## Task prompt
Each record below must be returned exactly, with no line left out.

═════ Information provided ═════

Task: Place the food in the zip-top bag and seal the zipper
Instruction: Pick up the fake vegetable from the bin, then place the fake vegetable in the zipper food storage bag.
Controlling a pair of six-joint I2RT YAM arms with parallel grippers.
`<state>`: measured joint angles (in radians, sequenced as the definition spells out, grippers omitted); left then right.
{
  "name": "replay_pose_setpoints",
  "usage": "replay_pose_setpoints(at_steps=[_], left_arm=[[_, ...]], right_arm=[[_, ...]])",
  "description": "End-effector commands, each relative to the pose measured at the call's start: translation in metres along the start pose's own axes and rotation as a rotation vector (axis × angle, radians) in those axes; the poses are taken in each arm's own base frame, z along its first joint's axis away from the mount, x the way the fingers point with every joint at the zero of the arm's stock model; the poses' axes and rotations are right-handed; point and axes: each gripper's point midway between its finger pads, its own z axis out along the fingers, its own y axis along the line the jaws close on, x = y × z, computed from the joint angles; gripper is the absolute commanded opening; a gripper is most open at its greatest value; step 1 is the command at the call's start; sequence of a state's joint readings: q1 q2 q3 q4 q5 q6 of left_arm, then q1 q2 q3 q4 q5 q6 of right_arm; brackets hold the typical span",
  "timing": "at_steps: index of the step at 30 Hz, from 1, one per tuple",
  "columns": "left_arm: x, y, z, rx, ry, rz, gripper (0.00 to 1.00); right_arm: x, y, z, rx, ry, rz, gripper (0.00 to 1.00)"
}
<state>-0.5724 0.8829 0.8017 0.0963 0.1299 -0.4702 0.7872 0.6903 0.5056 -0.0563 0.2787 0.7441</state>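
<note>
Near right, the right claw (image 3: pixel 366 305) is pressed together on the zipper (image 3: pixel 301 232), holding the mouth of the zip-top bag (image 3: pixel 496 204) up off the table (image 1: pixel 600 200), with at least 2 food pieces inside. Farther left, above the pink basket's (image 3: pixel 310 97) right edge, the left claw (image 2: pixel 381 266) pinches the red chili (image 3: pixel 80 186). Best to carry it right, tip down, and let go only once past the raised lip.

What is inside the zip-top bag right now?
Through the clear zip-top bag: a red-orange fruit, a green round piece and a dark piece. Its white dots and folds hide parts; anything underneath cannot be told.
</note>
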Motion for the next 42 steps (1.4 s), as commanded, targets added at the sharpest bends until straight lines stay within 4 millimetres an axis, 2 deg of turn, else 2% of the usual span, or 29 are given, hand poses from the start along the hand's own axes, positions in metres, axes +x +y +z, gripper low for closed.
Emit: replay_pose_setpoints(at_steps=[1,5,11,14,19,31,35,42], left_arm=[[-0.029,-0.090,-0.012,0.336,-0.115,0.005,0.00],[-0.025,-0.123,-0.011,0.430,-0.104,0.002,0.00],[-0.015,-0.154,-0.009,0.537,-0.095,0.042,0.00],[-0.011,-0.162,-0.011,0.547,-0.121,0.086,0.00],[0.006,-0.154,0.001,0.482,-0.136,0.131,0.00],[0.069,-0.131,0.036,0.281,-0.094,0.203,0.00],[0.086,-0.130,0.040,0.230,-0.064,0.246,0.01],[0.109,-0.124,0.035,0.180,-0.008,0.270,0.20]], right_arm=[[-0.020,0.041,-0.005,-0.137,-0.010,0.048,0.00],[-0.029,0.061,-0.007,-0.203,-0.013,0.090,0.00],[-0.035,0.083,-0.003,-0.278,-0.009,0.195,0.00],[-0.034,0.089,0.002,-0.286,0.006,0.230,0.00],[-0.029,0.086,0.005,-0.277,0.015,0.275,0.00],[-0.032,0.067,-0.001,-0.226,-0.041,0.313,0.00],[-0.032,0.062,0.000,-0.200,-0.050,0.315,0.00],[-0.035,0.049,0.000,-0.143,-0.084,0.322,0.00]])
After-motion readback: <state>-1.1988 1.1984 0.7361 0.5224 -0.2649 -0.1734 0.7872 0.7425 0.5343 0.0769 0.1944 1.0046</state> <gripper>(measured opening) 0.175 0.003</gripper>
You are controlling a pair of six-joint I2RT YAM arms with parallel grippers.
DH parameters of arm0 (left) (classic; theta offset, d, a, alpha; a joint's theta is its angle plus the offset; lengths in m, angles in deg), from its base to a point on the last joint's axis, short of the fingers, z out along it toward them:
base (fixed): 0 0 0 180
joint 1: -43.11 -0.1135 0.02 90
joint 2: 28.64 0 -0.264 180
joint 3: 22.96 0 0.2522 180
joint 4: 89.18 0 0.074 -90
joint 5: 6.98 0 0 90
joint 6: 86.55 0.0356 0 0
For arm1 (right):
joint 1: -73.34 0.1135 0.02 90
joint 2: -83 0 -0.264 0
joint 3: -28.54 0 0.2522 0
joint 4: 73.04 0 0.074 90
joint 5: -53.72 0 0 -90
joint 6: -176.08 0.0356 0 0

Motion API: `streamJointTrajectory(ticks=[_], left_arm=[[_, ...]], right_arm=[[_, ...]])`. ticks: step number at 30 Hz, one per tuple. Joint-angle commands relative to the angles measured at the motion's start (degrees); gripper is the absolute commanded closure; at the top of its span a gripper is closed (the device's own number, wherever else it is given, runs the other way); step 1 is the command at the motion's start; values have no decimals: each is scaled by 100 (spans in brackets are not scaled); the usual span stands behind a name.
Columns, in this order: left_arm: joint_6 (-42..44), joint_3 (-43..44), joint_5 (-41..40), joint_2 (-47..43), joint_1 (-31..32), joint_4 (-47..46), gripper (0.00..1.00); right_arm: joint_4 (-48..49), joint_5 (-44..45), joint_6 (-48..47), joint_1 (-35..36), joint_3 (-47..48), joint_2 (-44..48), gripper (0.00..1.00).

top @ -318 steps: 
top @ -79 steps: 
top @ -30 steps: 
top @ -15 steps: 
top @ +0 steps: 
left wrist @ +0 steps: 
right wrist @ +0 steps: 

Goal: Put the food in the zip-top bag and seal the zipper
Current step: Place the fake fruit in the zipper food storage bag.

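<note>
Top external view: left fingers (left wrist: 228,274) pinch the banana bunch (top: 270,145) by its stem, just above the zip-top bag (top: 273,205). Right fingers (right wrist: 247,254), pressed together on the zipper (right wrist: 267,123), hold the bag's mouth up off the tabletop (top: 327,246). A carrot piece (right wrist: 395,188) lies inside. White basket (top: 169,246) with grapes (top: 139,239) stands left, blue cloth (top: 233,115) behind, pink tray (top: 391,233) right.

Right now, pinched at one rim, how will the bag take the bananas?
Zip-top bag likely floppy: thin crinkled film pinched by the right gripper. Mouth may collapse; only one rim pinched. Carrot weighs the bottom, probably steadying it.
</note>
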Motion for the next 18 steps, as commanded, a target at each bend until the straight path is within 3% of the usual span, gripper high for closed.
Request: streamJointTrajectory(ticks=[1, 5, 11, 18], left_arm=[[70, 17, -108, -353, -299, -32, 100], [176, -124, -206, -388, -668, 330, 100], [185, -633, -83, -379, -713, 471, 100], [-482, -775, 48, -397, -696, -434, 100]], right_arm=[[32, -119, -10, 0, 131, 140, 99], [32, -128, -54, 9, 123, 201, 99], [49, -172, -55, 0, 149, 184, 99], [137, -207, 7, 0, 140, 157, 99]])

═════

## Expected output
Task: Place the food in the zip-top bag and seal the zipper
Instruction: Pick up the fake vegetable from the bin, then place the fake vegetable in the zipper food storage bag.
Controlling a pair of six-joint I2RT YAM arms with parallel grippers.
`<state>`: measured joint angles (in radians, sequenced as the definition spells out, grippers omitted); left then right.
{
  "name": "replay_pose_setpoints",
  "usage": "replay_pose_setpoints(at_steps=[_], left_arm=[[_, ...]], right_arm=[[_, ...]])",
  "description": "End-effector commands, each relative to the pose measured at the call's start: translation in metres along the start pose's own axes and rotation as a rotation vector (axis × angle, radians) in those axes; the poses are taken in each arm's own base frame, z along its first joint's axis away from the mount, x the way the fingers point with every joint at the zero of the arm's stock model; the poses' axes and rotations are right-handed; point and axes: each gripper's point midway between its finger pads, its own z axis out along the fingers, its own y axis along the line the jaws close on, x = y × z, computed from the joint angles; gripper is the absolute commanded opening; a gripper is most open at its greatest value; step 1 is the command at the call's start; sequence of a state's joint readings: q1 q2 q3 q4 q5 q6 of left_arm, then q1 q2 q3 q4 q5 q6 of right_arm; brackets hold the typical span",
  "timing": "at_steps: index of the step at 30 Hz, from 1, one per tuple",
  "columns": "left_arm: x, y, z, rx, ry, rz, gripper (0.00 to 1.00); right_arm: x, y, z, rx, ry, rz, gripper (0.00 to 1.00)"
}
<state>-0.5724 0.8829 0.8017 0.0963 0.1299 -0.4702 0.7872 0.6903 0.5056 -0.0563 0.2787 0.7441</state>
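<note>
Near right, the right claw (image 3: pixel 366 305) is pressed together on the zipper (image 3: pixel 301 232), holding the mouth of the zip-top bag (image 3: pixel 496 204) up off the table (image 1: pixel 600 200), with at least 2 food pieces inside. Farther left, above the pink basket's (image 3: pixel 310 97) right edge, the left claw (image 2: pixel 381 266) pinches the red chili (image 3: pixel 80 186). Best to carry it right, tip down, and let go only once past the raised lip.

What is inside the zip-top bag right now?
Through the clear zip-top bag: a red-orange fruit, a green round piece and a dark piece. Its white dots and folds hide parts; anything underneath cannot be told.
</note>
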Motion for the next 42 steps (1.4 s), as commanded, targets added at the sharpest bends until straight lines stay within 4 millimetres an axis, 2 deg of turn, else 2% of the usual span, or 29 are given, hand poses from the start along the hand's own axes, positions in metres, axes +x +y +z, gripper low for closed.
Emit: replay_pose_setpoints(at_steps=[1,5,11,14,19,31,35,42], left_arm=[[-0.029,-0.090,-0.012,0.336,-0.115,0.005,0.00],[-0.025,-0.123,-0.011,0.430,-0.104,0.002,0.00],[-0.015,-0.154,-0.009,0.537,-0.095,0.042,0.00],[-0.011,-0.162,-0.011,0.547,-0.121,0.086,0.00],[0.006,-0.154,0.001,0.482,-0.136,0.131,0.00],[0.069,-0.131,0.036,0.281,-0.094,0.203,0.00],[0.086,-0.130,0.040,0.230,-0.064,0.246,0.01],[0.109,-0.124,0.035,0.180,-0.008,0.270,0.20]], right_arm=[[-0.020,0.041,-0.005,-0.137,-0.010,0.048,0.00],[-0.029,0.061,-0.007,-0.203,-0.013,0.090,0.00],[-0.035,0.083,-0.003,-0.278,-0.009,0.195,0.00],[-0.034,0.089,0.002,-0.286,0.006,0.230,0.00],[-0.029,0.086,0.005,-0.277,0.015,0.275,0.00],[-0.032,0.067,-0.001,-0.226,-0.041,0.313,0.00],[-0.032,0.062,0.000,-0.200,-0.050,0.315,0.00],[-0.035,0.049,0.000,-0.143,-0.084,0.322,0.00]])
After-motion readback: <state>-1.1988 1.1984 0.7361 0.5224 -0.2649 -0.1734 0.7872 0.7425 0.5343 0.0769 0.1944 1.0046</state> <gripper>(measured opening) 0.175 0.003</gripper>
You are controlling a pair of six-joint I2RT YAM arms with parallel grippers.
DH parameters of arm0 (left) (classic; theta offset, d, a, alpha; a joint's theta is its angle plus the offset; lengths in m, angles in deg), from its base to a point on the last joint's axis, short of the fingers, z out along it toward them:
base (fixed): 0 0 0 180
joint 1: -43.11 -0.1135 0.02 90
joint 2: 28.64 0 -0.264 180
joint 3: 22.96 0 0.2522 180
joint 4: 89.18 0 0.074 -90
joint 5: 6.98 0 0 90
joint 6: 86.55 0.0356 0 0
For arm1 (right):
joint 1: -73.34 0.1135 0.02 90
joint 2: -83 0 -0.264 0
joint 3: -28.54 0 0.2522 0
joint 4: 73.04 0 0.074 90
joint 5: -53.72 0 0 -90
joint 6: -176.08 0.0356 0 0

Motion API: `streamJointTrajectory(ticks=[_], left_arm=[[_, ...]], right_arm=[[_, ...]])`. ticks: step number at 30 Hz, one per tuple. Joint-angle commands relative to the angles measured at the motion's start (degrees); gripper is the absolute commanded closure; at the top of its span a gripper is closed (the device's own number, wherever else it is given, runs the other way); step 1 is the command at the motion's start; values have no decimals: each is scaled by 100 (spans in brackets are not scaled); the usual span stands behind a name.
Columns, in this order: left_arm: joint_6 (-42..44), joint_3 (-43..44), joint_5 (-41..40), joint_2 (-47..43), joint_1 (-31..32), joint_4 (-47..46), gripper (0.00..1.00); right_arm: joint_4 (-48..49), joint_5 (-44..45), joint_6 (-48..47), joint_1 (-35..36), joint_3 (-47..48), joint_2 (-44..48), gripper (0.00..1.00).

top @ -318 steps: 
top @ -79 steps: 
top @ -30 steps: 
top @ -15 steps: 
top @ +0 steps: 
left wrist @ +0 steps: 
right wrist @ +0 steps: 

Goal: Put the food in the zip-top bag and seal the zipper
Current step: Place the fake fruit in the zipper food storage bag.

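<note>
Top external view: left fingers (left wrist: 228,274) pinch the banana bunch (top: 270,145) by its stem, just above the zip-top bag (top: 273,205). Right fingers (right wrist: 247,254), pressed together on the zipper (right wrist: 267,123), hold the bag's mouth up off the tabletop (top: 327,246). A carrot piece (right wrist: 395,188) lies inside. White basket (top: 169,246) with grapes (top: 139,239) stands left, blue cloth (top: 233,115) behind, pink tray (top: 391,233) right.

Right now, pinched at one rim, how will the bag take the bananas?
Zip-top bag likely floppy: thin crinkled film pinched by the right gripper. Mouth may collapse; only one rim pinched. Carrot weighs the bottom, probably steadying it.
</note>
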Motion for the next 18 steps, as commanded, a target at each bend until the straight path is within 3% of the usual span, gripper high for closed.
Request: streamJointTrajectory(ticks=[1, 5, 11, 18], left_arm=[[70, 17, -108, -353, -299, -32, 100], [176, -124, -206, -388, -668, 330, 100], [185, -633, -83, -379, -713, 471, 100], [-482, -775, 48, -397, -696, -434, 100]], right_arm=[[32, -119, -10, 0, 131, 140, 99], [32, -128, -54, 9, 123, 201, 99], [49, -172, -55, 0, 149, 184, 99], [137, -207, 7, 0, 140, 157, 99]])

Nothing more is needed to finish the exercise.